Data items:
☆ ☆ ☆ ☆ ☆
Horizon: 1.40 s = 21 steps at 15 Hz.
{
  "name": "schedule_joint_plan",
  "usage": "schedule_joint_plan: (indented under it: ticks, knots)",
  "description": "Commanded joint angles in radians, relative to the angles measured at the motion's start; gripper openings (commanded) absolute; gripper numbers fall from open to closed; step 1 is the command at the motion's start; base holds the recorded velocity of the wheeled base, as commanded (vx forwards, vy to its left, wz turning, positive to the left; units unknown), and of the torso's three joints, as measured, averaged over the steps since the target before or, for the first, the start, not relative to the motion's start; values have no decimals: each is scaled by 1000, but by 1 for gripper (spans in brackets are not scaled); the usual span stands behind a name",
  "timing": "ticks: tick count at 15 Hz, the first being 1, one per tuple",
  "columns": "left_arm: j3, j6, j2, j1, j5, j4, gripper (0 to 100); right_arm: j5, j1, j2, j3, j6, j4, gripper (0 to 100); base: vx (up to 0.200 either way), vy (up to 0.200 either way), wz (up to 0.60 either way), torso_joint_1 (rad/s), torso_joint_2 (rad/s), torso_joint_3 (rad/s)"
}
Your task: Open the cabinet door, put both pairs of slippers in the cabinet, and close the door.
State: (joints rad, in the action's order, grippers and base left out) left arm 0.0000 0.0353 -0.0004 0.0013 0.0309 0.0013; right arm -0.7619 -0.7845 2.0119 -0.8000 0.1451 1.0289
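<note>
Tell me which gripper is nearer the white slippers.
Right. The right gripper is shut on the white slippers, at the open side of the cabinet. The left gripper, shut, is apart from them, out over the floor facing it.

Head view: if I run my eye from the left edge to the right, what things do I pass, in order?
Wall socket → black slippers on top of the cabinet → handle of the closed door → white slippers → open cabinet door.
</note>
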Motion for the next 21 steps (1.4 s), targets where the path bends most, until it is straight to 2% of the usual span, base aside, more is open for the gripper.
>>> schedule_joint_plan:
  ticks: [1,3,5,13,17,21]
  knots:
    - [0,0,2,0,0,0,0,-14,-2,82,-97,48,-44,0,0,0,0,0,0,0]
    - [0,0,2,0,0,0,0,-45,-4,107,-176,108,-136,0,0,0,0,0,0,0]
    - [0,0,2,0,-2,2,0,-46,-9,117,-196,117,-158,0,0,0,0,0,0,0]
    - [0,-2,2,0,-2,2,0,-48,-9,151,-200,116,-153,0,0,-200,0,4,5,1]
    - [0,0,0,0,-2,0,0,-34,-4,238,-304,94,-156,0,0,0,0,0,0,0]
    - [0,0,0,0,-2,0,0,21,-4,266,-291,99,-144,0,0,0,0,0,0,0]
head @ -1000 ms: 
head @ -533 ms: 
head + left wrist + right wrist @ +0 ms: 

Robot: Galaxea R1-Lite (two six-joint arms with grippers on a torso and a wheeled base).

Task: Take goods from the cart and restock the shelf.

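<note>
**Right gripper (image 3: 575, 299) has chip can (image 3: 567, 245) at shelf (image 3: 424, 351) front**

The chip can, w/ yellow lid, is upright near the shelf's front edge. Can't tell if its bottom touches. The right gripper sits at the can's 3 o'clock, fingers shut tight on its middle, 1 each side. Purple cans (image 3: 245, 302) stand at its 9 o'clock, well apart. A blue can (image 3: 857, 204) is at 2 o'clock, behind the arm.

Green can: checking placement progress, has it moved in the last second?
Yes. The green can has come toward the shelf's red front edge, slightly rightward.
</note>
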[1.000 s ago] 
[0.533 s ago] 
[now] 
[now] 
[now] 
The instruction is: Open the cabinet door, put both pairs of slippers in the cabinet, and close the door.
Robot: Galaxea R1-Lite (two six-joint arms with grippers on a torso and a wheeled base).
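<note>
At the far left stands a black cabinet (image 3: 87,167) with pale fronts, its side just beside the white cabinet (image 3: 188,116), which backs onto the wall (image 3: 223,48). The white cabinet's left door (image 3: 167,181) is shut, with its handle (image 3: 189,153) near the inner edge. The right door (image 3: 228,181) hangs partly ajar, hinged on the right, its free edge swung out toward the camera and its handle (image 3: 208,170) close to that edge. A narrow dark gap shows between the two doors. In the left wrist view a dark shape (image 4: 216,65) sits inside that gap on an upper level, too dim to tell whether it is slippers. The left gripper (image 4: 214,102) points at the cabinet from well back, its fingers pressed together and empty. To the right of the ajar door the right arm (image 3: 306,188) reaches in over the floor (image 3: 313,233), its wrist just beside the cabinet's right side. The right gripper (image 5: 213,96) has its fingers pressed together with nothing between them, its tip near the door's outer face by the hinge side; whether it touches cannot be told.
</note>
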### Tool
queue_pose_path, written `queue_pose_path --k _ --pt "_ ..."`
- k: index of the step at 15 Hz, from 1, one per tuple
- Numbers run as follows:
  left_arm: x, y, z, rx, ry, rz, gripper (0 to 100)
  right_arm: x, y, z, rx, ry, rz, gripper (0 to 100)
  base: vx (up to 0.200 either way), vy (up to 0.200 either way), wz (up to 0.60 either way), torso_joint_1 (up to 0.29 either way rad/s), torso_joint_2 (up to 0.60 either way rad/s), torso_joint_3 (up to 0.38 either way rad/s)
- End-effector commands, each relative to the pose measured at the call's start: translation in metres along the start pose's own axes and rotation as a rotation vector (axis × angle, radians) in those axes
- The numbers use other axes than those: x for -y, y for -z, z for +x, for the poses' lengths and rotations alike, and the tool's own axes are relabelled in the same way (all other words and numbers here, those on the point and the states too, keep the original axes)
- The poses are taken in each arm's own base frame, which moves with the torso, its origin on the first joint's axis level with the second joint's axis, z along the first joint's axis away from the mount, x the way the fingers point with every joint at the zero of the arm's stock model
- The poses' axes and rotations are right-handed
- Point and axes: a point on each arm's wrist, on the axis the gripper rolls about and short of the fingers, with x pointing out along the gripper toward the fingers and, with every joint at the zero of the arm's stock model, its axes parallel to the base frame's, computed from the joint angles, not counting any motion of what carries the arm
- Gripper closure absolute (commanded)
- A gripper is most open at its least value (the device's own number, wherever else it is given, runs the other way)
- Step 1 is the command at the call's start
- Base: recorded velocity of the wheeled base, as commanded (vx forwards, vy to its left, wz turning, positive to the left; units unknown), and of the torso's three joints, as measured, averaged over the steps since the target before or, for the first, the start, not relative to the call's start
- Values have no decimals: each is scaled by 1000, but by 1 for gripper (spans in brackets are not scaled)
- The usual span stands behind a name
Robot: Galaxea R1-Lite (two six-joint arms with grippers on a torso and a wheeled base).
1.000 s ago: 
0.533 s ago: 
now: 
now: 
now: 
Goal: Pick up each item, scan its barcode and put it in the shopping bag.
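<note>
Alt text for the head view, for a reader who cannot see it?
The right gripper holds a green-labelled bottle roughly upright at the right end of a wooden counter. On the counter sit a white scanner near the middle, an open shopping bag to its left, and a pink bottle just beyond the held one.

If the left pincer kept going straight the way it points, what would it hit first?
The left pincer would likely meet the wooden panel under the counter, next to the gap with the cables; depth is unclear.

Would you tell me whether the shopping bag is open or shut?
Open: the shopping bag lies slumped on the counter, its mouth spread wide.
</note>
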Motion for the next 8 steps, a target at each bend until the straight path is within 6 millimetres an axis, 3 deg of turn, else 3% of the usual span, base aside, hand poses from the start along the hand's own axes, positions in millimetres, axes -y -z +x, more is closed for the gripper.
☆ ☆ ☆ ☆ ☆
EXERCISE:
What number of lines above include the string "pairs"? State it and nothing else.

EXERCISE RESULT:
2